Aim of the task
Exactly as written, retype all of the records that come next.

Supplied information
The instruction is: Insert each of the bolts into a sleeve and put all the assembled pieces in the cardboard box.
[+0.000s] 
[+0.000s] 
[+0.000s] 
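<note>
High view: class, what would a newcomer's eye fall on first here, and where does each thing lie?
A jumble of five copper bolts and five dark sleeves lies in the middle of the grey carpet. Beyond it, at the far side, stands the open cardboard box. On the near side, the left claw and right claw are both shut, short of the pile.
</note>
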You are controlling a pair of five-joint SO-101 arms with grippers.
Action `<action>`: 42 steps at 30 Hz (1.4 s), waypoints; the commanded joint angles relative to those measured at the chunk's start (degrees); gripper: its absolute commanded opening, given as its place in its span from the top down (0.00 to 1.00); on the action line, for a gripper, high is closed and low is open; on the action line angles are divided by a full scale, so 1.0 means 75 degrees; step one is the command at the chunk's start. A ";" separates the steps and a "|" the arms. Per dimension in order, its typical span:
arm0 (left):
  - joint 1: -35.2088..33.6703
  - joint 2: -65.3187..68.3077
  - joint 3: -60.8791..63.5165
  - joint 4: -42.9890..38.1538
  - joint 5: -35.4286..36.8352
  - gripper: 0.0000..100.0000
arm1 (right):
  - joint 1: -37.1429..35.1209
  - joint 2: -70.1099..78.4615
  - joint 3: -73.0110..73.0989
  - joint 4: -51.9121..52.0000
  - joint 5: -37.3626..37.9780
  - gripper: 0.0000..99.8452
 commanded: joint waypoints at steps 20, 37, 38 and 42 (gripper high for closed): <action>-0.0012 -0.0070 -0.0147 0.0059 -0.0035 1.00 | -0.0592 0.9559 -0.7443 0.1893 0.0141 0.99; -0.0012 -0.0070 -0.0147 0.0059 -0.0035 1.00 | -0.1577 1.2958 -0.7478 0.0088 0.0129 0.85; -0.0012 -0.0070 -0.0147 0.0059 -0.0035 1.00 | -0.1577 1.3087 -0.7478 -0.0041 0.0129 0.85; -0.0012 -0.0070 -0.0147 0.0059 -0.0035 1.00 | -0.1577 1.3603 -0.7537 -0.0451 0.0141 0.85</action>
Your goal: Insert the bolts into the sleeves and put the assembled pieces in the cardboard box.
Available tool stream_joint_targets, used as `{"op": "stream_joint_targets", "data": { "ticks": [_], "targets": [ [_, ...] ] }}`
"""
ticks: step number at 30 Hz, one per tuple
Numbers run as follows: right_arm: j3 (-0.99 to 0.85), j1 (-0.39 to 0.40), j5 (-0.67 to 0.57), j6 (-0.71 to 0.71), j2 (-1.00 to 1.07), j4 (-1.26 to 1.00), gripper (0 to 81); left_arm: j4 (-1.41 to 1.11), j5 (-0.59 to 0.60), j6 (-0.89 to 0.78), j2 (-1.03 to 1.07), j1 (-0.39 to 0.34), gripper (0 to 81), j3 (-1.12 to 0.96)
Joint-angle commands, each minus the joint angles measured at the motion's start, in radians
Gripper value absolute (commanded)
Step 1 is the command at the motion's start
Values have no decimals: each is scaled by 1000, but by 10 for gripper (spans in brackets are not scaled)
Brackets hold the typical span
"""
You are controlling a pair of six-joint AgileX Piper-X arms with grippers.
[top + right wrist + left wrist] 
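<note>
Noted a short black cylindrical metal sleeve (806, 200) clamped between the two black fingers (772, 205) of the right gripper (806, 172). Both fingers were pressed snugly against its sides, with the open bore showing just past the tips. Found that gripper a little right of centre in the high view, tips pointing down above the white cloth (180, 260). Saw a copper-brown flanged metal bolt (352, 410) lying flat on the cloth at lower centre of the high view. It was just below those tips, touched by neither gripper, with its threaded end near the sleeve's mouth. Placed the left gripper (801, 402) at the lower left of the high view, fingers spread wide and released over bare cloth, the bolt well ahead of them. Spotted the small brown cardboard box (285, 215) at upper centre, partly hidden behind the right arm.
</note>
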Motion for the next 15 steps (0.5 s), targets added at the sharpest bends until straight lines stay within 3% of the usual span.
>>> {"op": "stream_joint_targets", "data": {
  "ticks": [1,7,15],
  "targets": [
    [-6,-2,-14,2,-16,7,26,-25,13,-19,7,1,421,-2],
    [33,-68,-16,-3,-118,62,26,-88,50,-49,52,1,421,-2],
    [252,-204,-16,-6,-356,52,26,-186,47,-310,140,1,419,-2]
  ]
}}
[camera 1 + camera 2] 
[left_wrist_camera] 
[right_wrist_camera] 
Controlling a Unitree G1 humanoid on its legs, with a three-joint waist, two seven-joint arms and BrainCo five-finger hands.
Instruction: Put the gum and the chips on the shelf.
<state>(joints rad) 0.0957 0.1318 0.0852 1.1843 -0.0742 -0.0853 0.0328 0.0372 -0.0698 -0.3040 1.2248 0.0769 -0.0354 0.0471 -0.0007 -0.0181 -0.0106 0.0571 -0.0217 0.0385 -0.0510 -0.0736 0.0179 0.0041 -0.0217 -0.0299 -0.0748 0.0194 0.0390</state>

Exercise answer
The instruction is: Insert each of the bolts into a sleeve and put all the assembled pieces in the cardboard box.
[+0.000s] 
[+0.000s] 
[+0.000s] 
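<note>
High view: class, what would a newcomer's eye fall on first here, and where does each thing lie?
A jumble of five copper bolts and five dark sleeves lies in the middle of the grey carpet. Beyond it, at the far side, stands the open cardboard box. On the near side, the left claw and right claw are both shut, short of the pile.
</note>
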You are controlling a pair of five-joint SO-101 arms with grippers.
Action `<action>`: 42 steps at 30 Hz (1.4 s), waypoints; the commanded joint angles relative to those measured at the chunk's start (degrees); gripper: its absolute commanded opening, given as its place in its span from the top down (0.00 to 1.00); on the action line, for a gripper, high is closed and low is open; on the action line angles are divided by a full scale, so 1.0 means 75 degrees; step one is the command at the chunk's start. A ";" separates the steps and a "|" the arms. Per dimension in order, its typical span:
arm0 (left):
  - joint 1: -35.2088..33.6703
  - joint 2: -65.3187..68.3077
  - joint 3: -60.8791..63.5165
  - joint 4: -42.9890..38.1538
  - joint 5: -35.4286..36.8352
  - gripper: 0.0000..100.0000
arm1 (right):
  - joint 1: -37.1429..35.1209
  - joint 2: -70.1099..78.4615
  - joint 3: -73.0110..73.0989
  - joint 4: -51.9121..52.0000
  - joint 5: -37.3626..37.9780
  - gripper: 0.0000..99.8452
 commanded: joint waypoints at steps 20, 37, 38 and 42 (gripper high for closed): <action>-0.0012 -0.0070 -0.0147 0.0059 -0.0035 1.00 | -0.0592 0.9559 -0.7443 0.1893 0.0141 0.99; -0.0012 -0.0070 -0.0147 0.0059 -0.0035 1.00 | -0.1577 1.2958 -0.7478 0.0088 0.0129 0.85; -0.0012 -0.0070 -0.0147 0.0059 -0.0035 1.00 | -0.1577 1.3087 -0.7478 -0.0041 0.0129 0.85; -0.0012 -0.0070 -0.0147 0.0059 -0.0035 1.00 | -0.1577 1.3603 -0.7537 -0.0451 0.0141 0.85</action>
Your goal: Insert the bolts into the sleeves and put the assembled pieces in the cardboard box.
Available tool stream_joint_targets, used as `{"op": "stream_joint_targets", "data": { "ticks": [_], "targets": [ [_, ...] ] }}`
"""
ticks: step number at 30 Hz, one per tuple
Numbers run as follows: right_arm: j3 (-0.99 to 0.85), j1 (-0.39 to 0.40), j5 (-0.67 to 0.57), j6 (-0.71 to 0.71), j2 (-1.00 to 1.07), j4 (-1.26 to 1.00), gripper (0 to 81); left_arm: j4 (-1.41 to 1.11), j5 (-0.59 to 0.60), j6 (-0.89 to 0.78), j2 (-1.03 to 1.07), j1 (-0.39 to 0.34), gripper (0 to 81), j3 (-1.12 to 0.96)
Joint-angle commands, each minus the joint angles measured at the motion's start, in radians
Gripper value absolute (commanded)
Step 1 is the command at the motion's start
Values have no decimals: each is scaled by 1000, but by 10 for gripper (spans in brackets are not scaled)
Brackets hold the typical span
"""
You are controlling a pair of six-joint AgileX Piper-X arms with grippers.
[top + right wrist + left wrist] 
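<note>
Noted a short black cylindrical metal sleeve (806, 200) clamped between the two black fingers (772, 205) of the right gripper (806, 172). Both fingers were pressed snugly against its sides, with the open bore showing just past the tips. Found that gripper a little right of centre in the high view, tips pointing down above the white cloth (180, 260). Saw a copper-brown flanged metal bolt (352, 410) lying flat on the cloth at lower centre of the high view. It was just below those tips, touched by neither gripper, with its threaded end near the sleeve's mouth. Placed the left gripper (801, 402) at the lower left of the high view, fingers spread wide and released over bare cloth, the bolt well ahead of them. Spotted the small brown cardboard box (285, 215) at upper centre, partly hidden behind the right arm.
</note>
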Motion for the next 15 steps (0.5 s), targets added at the sharpest bends until straight lines stay within 3% of the usual span.
>>> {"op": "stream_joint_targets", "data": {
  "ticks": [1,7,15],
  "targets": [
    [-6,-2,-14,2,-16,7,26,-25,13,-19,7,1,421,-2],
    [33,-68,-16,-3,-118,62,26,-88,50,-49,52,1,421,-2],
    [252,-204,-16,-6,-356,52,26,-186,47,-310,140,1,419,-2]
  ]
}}
[camera 1 + camera 2] 
[left_wrist_camera] 
[right_wrist_camera] 
Controlling a Unitree G1 humanoid on its legs, with a three-joint waist, two seven-joint arms and BrainCo five-finger hands.
Instruction: Put the gum and the chips on the shelf.
<state>(joints rad) 0.0957 0.1318 0.0852 1.1843 -0.0742 -0.0853 0.0328 0.0372 -0.0698 -0.3040 1.2248 0.0769 -0.0354 0.0471 -0.0007 -0.0181 -0.0106 0.0571 -0.0217 0.0385 -0.0510 -0.0736 0.0179 0.0041 -0.0217 -0.0299 -0.0748 0.0194 0.0390</state>

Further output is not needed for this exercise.